#### Required work:
Every line below that contains the word "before" must be copied.

#### Information supplied:
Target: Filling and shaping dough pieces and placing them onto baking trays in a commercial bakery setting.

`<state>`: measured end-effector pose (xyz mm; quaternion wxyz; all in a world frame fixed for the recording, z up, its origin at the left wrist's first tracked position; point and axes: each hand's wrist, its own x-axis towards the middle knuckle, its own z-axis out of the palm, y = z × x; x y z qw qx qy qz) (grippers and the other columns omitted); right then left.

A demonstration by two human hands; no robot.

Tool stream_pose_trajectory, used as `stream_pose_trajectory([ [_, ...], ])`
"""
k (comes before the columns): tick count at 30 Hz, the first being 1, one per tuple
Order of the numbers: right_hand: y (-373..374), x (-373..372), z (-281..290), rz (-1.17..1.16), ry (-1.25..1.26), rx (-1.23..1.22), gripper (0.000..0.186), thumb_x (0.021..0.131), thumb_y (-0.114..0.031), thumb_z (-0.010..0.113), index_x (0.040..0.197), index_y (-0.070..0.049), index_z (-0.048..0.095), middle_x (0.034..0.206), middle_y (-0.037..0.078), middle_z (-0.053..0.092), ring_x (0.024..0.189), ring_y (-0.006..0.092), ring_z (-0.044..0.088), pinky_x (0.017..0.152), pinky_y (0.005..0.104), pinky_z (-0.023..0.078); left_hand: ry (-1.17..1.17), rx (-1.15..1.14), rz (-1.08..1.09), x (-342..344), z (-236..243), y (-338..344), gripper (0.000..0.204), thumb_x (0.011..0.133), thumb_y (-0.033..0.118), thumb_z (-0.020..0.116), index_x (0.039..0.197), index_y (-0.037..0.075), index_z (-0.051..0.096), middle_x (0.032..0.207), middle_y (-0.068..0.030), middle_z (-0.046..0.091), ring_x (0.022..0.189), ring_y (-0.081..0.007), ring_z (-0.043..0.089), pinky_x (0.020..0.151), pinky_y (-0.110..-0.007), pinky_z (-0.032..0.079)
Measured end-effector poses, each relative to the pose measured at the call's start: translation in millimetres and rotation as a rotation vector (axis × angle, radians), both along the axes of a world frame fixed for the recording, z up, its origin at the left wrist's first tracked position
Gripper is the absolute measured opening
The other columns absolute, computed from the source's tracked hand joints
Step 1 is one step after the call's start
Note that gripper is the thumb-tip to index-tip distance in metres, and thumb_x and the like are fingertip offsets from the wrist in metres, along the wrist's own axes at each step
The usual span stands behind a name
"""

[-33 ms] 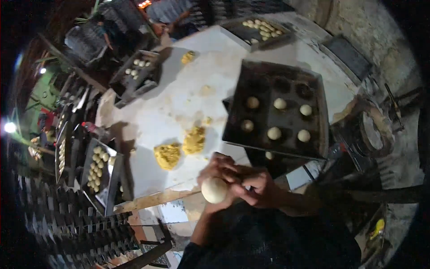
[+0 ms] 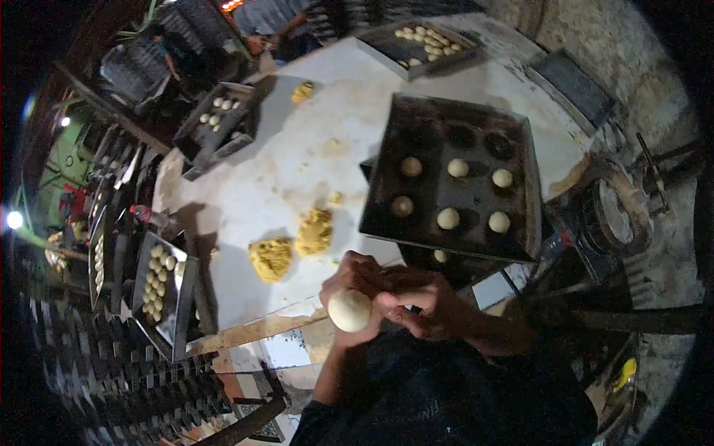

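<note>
My left hand [image 2: 351,276] is closed round a smooth, pale dough ball [image 2: 349,310], which bulges out between the thumb and fingers. Against it presses my right hand [image 2: 420,301], its fingers curled and its thumb at the ball's side; the dough between the two hands is hidden. Both hands are above the near edge of the white table. Just beyond them lie two crumbly yellow mounds of filling, a left one [image 2: 270,259] and a right one [image 2: 314,232]. A dark square baking tray [image 2: 428,249] with several spaced dough balls [image 2: 448,218] is at the right.
Under that tray another dark tray shows, holding a dough ball [image 2: 440,256]. Trays of dough balls stand at the left edge [image 2: 186,305], far left [image 2: 195,165] and far side [image 2: 416,68]. A bottle [image 2: 149,215] is at the left. People are across the table.
The view has shifted slightly, so the table and trays appear a little further left. My right thumb now rests against the dough ball's side. The ball stays in my left hand.
</note>
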<state>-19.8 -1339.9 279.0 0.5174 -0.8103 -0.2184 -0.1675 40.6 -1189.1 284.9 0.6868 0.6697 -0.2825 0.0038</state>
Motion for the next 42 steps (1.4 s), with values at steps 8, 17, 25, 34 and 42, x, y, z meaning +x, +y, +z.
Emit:
stream_pose_trajectory([
  [8,-56.0,15.0,14.9,-0.255,-0.125,-0.167,0.030,0.091,-0.010,0.059,0.118,0.000,0.058,0.119,0.018,0.057,0.114,0.0331,0.057,0.095,0.0425,0.048,0.547,0.261,-0.265,27.7,-115.2,-83.7,0.014,0.085,0.015,0.065,0.086,0.002,0.060,0.076,-0.0068,0.064,0.067,-0.0177,0.059,0.057,-0.034,0.047],
  [17,-223.7,141.8,-78.1,-0.317,0.153,0.186,0.023,0.100,-0.018,0.046,0.110,-0.001,0.058,0.107,0.009,0.060,0.096,0.0155,0.056,0.089,0.0312,0.045,0.594,0.254,-0.227,58.2,-76.5,-58.6,0.049,0.079,-0.001,0.072,0.125,0.000,0.052,0.087,-0.0012,0.057,0.083,-0.0094,0.054,0.072,-0.024,0.047],
  [25,-291.7,225.2,-171.6,-0.476,0.312,-0.622,0.061,0.091,-0.025,0.062,0.143,-0.006,0.035,0.151,0.020,0.026,0.137,0.0370,0.031,0.113,0.0420,0.028,0.669,0.095,0.400,18.4,-86.6,122.9,0.041,0.081,0.001,0.071,0.118,0.001,0.055,0.071,0.0063,0.040,0.064,-0.0039,0.038,0.059,-0.019,0.031],
  [34,-188.2,164.0,-43.3,-0.846,-0.187,-0.748,0.043,0.101,-0.037,0.044,0.133,-0.010,0.054,0.142,0.016,0.044,0.132,0.0328,0.040,0.105,0.0460,0.037,0.328,0.291,0.905,-5.9,-124.5,285.2,0.016,0.085,0.009,0.071,0.097,0.001,0.064,0.074,0.0047,0.056,0.065,-0.0038,0.046,0.060,-0.020,0.038],
  [42,-15.2,71.8,-34.2,-0.739,-0.248,-0.397,0.027,0.097,-0.019,0.054,0.116,-0.002,0.062,0.124,0.014,0.056,0.116,0.0285,0.054,0.095,0.0420,0.045,-0.087,0.909,1.264,188.3,-80.7,595.8,0.029,0.085,0.029,0.065,0.099,0.004,0.071,0.082,-0.0197,0.068,0.077,-0.0333,0.066,0.070,-0.038,0.052],
])
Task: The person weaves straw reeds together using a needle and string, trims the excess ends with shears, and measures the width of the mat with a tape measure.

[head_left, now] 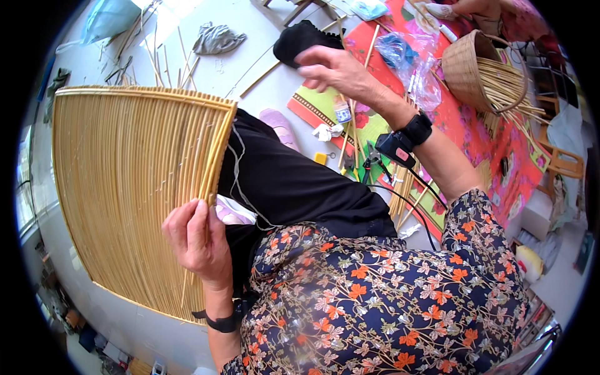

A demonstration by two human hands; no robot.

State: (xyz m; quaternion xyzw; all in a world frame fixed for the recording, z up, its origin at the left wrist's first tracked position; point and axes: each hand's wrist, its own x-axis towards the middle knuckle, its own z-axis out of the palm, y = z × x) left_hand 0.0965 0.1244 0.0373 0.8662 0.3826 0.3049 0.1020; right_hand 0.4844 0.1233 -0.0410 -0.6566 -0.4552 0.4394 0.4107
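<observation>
My left hand (199, 234) grips the right edge of a wide panel of close-set tan reed sticks (128, 187), which stands over my left side and my legs in black trousers (300, 187). A pale thread (237, 169) hangs in loops from the panel's right edge down over the trousers. My right hand (328, 69) is raised beyond the panel's upper right corner, in front of a black cloth item (287, 40), slightly blurred, with its fingers apart and nothing visible in them. A black device is strapped to my right wrist.
A patterned red mat (512, 169) holds pliers (369, 159), a yellow tape measure (320, 158), plastic bags (415, 56), loose sticks and a wicker basket (459, 75) of sticks. Another person's foot (444, 12) is at the top right. A grey cloth (215, 39) lies on the floor.
</observation>
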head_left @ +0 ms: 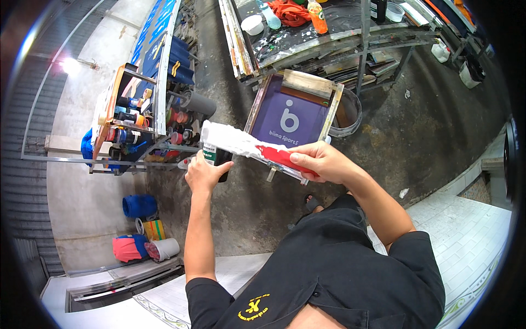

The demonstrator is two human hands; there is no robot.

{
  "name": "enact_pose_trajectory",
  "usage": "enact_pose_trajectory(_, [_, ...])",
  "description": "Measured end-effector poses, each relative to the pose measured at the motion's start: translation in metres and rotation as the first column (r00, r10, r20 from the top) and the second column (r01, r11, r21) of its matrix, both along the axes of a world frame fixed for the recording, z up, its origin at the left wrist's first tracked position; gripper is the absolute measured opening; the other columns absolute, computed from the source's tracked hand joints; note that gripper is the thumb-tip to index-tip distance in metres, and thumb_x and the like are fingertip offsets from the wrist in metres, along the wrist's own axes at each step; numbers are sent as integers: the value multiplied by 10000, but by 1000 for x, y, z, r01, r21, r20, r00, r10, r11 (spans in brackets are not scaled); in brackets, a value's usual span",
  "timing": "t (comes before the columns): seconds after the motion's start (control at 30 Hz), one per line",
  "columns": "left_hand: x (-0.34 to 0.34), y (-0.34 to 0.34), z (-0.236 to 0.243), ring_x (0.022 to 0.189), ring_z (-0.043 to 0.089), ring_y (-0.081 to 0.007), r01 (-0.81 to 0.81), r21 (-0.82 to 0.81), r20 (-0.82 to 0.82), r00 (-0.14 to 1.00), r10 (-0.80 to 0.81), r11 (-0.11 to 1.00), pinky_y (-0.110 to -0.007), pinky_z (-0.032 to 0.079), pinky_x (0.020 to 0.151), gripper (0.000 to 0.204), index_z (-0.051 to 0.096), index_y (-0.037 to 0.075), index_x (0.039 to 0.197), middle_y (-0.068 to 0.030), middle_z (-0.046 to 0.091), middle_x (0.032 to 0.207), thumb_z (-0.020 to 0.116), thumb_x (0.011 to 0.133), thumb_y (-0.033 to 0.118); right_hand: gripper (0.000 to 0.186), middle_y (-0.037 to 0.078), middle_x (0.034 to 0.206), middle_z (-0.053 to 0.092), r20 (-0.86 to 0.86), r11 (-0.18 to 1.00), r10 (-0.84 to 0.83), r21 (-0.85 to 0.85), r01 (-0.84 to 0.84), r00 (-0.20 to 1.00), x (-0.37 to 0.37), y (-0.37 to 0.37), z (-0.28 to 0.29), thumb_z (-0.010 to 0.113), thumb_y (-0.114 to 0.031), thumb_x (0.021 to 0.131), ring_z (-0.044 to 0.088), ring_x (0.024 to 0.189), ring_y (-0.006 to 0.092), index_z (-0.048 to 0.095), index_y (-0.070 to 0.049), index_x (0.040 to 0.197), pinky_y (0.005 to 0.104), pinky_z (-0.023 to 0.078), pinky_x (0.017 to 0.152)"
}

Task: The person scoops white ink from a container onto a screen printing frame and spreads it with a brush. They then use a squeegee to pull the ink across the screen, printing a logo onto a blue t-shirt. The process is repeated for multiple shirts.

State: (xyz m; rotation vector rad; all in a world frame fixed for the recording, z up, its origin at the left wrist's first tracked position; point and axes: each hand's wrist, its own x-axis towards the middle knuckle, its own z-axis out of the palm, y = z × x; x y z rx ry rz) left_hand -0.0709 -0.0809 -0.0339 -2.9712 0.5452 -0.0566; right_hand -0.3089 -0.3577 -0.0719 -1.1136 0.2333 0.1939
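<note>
My right hand (pixel 324 162) grips the red handle of a long spatula (pixel 279 157). Thick white paste (pixel 233 138) coats its blade, which points left across my body. Below the coated far end, my left hand (pixel 204 174) is wrapped round a dark jar (pixel 222 163) with a green and white label. The blade's tip is right above the jar, and the paste hides the jar's mouth. Beyond my hands leans a wood-edged printing screen (pixel 309 114) with purple mesh and a white emblem; the spatula and my right hand cover its lower edge.
Behind the screen stands a grey bucket (pixel 350 118). A paint-spotted table (pixel 290 46) at the back holds an orange bottle (pixel 316 17), a white bowl (pixel 252 24) and red cloth. At left, a metal rack (pixel 160 104) carries several ink jars. A blue barrel (pixel 138 206) lies farther left.
</note>
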Motion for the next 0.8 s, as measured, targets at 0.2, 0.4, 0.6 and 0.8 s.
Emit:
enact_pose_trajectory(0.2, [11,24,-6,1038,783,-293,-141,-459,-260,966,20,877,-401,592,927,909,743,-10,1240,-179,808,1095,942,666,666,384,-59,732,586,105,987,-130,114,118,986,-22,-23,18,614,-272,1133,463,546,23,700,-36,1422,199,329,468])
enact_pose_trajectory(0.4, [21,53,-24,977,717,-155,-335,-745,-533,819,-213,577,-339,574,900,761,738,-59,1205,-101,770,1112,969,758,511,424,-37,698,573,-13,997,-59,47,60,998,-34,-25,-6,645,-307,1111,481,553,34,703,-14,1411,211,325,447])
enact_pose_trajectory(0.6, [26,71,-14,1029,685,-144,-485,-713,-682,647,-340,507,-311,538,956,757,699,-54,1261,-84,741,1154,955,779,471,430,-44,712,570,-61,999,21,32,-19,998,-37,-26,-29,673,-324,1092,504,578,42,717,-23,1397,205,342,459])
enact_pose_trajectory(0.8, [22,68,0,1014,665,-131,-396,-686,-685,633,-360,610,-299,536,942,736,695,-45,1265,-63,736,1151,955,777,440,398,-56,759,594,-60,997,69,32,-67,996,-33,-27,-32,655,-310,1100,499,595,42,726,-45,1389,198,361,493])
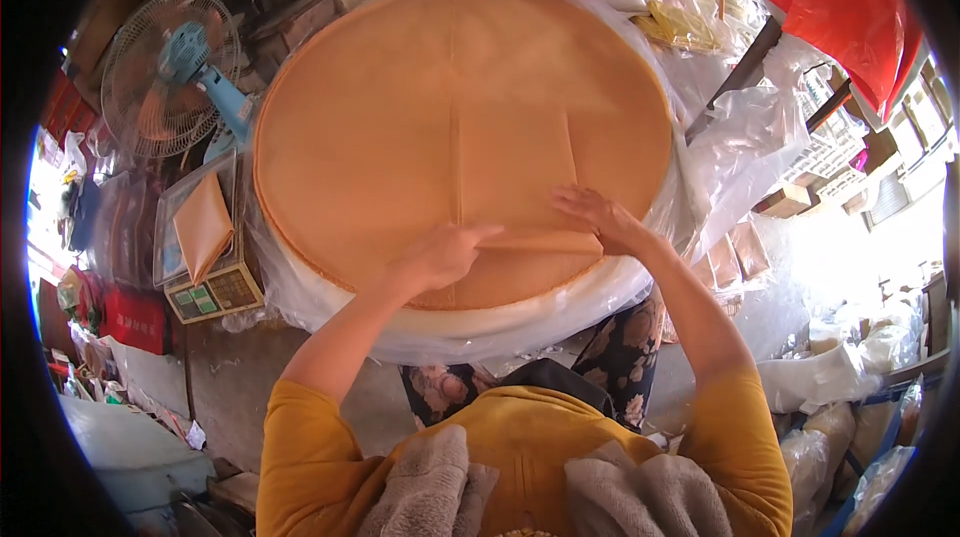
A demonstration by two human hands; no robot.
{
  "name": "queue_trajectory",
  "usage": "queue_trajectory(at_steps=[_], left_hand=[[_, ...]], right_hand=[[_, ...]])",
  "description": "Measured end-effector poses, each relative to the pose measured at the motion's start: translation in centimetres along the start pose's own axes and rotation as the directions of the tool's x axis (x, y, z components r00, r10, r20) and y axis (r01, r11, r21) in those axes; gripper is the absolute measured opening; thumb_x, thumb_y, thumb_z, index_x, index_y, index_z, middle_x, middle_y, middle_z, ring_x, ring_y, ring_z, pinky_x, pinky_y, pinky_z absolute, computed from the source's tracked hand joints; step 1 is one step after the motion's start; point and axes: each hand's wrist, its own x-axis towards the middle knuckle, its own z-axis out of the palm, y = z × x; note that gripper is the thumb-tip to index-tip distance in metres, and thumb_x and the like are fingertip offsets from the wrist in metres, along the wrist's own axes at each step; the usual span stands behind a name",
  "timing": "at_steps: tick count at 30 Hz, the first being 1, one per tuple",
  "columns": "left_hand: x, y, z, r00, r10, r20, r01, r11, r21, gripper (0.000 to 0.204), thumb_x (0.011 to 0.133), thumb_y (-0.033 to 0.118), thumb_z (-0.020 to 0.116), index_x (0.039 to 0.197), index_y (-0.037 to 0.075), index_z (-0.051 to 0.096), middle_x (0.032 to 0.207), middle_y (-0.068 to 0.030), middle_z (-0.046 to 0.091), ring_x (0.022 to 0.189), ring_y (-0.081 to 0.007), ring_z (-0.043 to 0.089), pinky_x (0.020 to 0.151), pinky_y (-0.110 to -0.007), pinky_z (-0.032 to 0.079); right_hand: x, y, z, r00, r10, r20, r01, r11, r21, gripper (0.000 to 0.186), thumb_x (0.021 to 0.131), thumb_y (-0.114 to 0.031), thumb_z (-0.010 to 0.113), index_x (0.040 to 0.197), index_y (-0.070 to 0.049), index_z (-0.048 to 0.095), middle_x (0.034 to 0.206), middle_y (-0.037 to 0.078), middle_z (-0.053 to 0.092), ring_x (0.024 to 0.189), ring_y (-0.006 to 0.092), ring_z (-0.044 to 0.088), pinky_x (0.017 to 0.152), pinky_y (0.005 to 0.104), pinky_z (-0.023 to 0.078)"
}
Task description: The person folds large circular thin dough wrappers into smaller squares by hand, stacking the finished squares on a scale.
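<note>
A broad stack of thin, round orange-tan sheets (350, 137) lies on a support wrapped in clear plastic. On its right half, a sheet is partly folded into a squarish panel (515, 172), with a straight crease along its left side and a flap at its near edge. My right hand (597, 217) rests at the panel's near right corner, fingers spread and holding nothing. Over the near left corner is my left hand (440, 255), its index finger stretched along the flap. The other fingers of the left hand are partly hidden.
Left of the stack, a folded orange-tan sheet (203, 227) lies on a box (215, 287). A blue standing fan (190, 62) is behind it. Loose clear plastic (745, 152) and a red sheet (820, 7) hang at the right. My legs are against the near side.
</note>
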Motion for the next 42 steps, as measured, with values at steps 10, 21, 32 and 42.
queue_trajectory(at_steps=[10, 21, 32, 42], left_hand=[[0.5, -7.0, 2.5, 0.879, 0.113, -0.462, -0.186, 0.976, -0.116, 0.04, 0.089, 0.017, 0.063, 0.127, 0.009, 0.052, 0.109, -0.0106, 0.062, 0.089, -0.0207, 0.062, 0.079, -0.032, 0.048], [6.2, -4.5, 0.6, 0.771, -0.34, -0.538, 0.223, 0.936, -0.272, 0.042, 0.086, 0.024, 0.061, 0.123, 0.006, 0.051, 0.1, -0.0145, 0.063, 0.091, -0.0284, 0.06, 0.077, -0.039, 0.048], [13.1, -4.1, -0.3, 0.874, -0.105, -0.474, 0.215, 0.959, 0.185, 0.062, 0.094, 0.052, 0.043, 0.144, 0.017, 0.035, 0.15, -0.0163, 0.027, 0.141, -0.0347, 0.019, 0.113, -0.051, 0.017], [14.5, -5.8, 0.9, 0.865, -0.107, -0.49, 0.211, 0.964, 0.161, 0.061, 0.093, 0.05, 0.044, 0.145, 0.019, 0.033, 0.151, -0.0135, 0.027, 0.142, -0.0307, 0.018, 0.114, -0.049, 0.015]], right_hand=[[-0.1, -1.4, 0.9, 0.938, 0.279, -0.208, -0.209, 0.93, 0.302, 0.025, 0.086, -0.02, 0.062, 0.104, -0.004, 0.066, 0.094, 0.012, 0.068, 0.088, 0.0261, 0.065, 0.08, 0.0358, 0.051], [6.2, 1.4, 2.1, 0.542, 0.792, -0.28, -0.773, 0.601, 0.202, 0.028, 0.085, -0.032, 0.063, 0.078, -0.005, 0.059, 0.071, 0.012, 0.063, 0.073, 0.0279, 0.062, 0.066, 0.0402, 0.047], [9.7, 0.0, 1.5, 0.833, 0.393, -0.389, -0.529, 0.774, -0.349, 0.057, 0.089, -0.028, 0.056, 0.14, -0.01, 0.037, 0.144, 0.016, 0.035, 0.134, 0.0344, 0.033, 0.109, 0.0466, 0.028], [11.8, 2.6, 3.4, 0.94, 0.301, -0.163, -0.342, 0.858, -0.384, 0.053, 0.098, -0.042, 0.037, 0.145, -0.017, 0.032, 0.152, 0.008, 0.025, 0.142, 0.0289, 0.017, 0.112, 0.0529, 0.017]])
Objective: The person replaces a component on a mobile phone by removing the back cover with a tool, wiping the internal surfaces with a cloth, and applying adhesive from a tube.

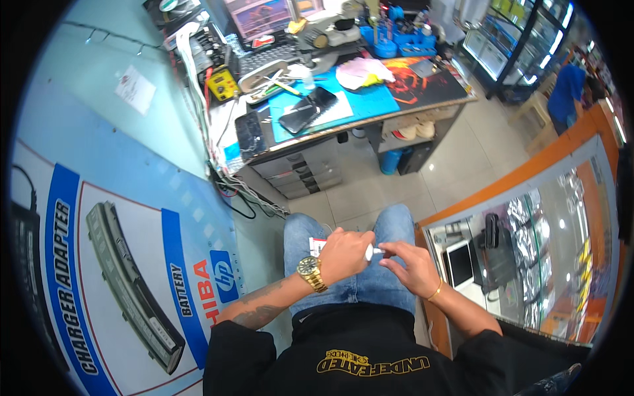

#### Result of the task:
k (comes before the columns): tick count at 30 Hz, the first being 1, one per tuple
  "timing": "t (comes before the columns): seconds after the motion's start (control at 30 Hz), one per line",

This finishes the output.